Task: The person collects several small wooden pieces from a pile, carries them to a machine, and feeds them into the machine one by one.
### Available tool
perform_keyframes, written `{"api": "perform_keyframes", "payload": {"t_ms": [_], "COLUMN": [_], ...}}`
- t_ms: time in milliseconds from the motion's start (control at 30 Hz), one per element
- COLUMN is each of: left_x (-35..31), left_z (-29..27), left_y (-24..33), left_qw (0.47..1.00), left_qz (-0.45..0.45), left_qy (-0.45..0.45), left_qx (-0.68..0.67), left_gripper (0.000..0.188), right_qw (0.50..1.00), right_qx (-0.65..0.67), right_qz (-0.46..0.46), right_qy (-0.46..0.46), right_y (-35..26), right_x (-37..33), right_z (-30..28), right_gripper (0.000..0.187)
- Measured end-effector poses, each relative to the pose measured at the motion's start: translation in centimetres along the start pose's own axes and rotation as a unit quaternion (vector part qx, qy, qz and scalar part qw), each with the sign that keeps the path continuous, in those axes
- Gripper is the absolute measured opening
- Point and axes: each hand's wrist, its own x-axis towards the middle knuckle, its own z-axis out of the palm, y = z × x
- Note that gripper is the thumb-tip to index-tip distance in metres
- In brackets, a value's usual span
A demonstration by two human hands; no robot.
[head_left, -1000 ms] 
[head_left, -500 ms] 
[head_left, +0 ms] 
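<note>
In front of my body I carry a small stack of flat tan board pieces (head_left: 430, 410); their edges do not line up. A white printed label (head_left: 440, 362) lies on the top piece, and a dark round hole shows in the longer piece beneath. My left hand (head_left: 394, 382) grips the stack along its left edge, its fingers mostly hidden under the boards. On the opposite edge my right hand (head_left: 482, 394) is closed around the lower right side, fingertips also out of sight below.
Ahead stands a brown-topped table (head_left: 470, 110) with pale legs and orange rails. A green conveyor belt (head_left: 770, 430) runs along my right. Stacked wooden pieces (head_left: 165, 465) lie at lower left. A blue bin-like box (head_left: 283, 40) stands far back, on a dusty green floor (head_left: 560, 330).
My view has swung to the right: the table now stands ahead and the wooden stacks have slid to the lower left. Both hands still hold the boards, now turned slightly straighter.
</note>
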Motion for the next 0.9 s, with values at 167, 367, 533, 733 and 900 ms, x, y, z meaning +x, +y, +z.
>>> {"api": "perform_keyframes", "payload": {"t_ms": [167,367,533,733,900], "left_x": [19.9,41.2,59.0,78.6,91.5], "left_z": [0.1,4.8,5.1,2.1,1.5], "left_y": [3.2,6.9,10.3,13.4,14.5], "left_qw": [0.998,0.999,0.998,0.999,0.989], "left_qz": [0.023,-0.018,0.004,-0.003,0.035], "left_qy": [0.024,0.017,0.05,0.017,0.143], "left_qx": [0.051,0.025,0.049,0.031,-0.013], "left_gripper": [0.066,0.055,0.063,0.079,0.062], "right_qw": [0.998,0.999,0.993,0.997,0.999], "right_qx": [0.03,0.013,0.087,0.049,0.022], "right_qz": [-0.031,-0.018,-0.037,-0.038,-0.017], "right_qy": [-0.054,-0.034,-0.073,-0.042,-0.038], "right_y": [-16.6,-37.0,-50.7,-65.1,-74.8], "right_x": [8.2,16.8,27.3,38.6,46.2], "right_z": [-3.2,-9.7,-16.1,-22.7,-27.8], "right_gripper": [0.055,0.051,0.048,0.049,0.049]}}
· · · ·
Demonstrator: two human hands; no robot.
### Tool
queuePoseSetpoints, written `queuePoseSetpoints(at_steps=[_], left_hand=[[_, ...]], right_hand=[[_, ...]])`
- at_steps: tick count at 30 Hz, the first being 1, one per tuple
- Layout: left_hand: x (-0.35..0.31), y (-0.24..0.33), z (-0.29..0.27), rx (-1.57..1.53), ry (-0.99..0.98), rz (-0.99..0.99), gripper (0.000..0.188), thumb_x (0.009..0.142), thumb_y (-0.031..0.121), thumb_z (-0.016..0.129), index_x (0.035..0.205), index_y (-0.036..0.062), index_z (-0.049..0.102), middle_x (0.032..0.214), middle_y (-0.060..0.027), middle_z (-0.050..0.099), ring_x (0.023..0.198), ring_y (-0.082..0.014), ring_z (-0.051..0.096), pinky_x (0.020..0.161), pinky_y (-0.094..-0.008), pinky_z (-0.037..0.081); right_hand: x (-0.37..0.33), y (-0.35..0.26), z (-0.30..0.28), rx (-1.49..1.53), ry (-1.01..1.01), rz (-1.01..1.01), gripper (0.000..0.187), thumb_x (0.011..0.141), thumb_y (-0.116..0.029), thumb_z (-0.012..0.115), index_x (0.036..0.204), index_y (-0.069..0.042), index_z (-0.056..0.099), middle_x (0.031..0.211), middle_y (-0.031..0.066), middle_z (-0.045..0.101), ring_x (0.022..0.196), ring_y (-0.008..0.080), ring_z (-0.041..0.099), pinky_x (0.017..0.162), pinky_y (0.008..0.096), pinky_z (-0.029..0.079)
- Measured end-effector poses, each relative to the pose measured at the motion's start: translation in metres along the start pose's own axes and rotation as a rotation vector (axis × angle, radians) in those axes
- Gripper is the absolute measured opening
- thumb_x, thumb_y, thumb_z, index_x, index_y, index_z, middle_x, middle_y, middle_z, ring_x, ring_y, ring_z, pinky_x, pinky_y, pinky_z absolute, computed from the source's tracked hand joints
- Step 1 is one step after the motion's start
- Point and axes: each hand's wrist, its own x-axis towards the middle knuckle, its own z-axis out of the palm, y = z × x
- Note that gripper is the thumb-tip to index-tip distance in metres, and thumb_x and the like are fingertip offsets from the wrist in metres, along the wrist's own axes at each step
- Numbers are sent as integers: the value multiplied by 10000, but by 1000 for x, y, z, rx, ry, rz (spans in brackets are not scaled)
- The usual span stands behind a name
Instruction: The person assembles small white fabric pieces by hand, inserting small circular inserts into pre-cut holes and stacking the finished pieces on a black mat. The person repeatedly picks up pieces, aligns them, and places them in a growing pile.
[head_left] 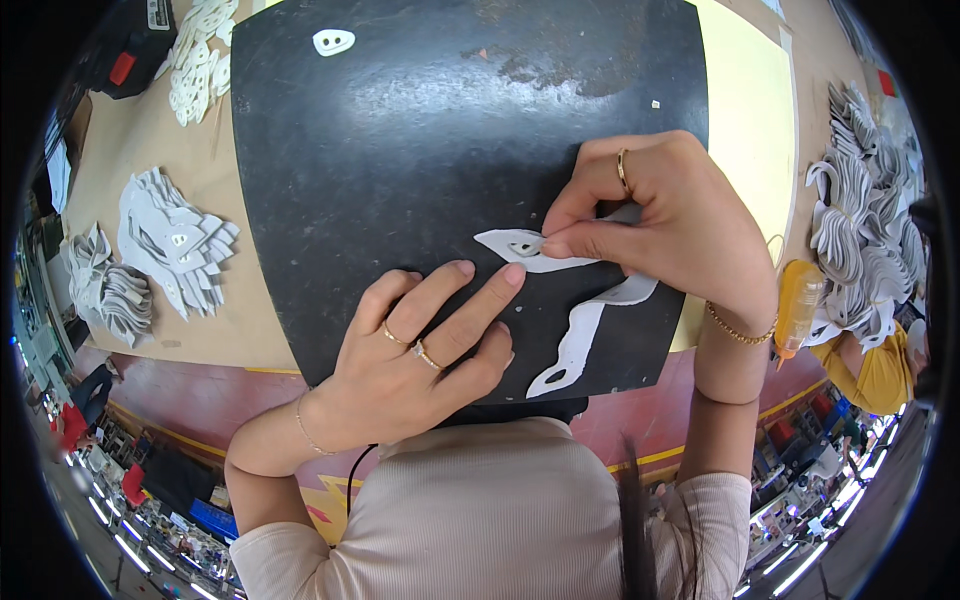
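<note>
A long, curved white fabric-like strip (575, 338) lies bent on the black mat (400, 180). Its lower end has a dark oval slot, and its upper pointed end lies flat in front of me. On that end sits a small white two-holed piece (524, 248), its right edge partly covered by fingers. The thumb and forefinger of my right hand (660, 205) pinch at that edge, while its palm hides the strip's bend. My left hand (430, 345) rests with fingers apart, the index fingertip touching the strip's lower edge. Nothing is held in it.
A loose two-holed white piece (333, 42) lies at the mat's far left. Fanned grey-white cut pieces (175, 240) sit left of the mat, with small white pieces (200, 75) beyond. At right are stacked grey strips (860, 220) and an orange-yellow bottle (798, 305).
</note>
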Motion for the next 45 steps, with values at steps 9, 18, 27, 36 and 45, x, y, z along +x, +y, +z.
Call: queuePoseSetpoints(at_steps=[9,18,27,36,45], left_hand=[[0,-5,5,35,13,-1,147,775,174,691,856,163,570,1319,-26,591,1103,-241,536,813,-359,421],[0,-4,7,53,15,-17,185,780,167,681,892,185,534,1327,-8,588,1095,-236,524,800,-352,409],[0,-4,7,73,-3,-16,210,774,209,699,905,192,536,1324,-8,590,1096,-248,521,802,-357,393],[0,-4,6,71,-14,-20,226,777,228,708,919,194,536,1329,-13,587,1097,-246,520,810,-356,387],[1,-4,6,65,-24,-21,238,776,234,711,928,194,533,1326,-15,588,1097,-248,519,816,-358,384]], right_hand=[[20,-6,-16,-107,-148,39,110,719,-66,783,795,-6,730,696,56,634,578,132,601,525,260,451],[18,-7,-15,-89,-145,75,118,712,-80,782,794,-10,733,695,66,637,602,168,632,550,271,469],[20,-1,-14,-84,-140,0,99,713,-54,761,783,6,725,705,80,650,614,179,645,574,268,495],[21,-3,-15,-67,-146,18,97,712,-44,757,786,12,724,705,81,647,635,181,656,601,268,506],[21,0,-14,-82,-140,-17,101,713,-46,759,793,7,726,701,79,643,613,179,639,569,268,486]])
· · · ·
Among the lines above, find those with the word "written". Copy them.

perform_keyframes, written `{"api": "perform_keyframes", "payload": {"t_ms": [_], "COLUMN": [_], ...}}`
queuePoseSetpoints, written `queuePoseSetpoints(at_steps=[_], left_hand=[[_, ...]], right_hand=[[_, ...]])`

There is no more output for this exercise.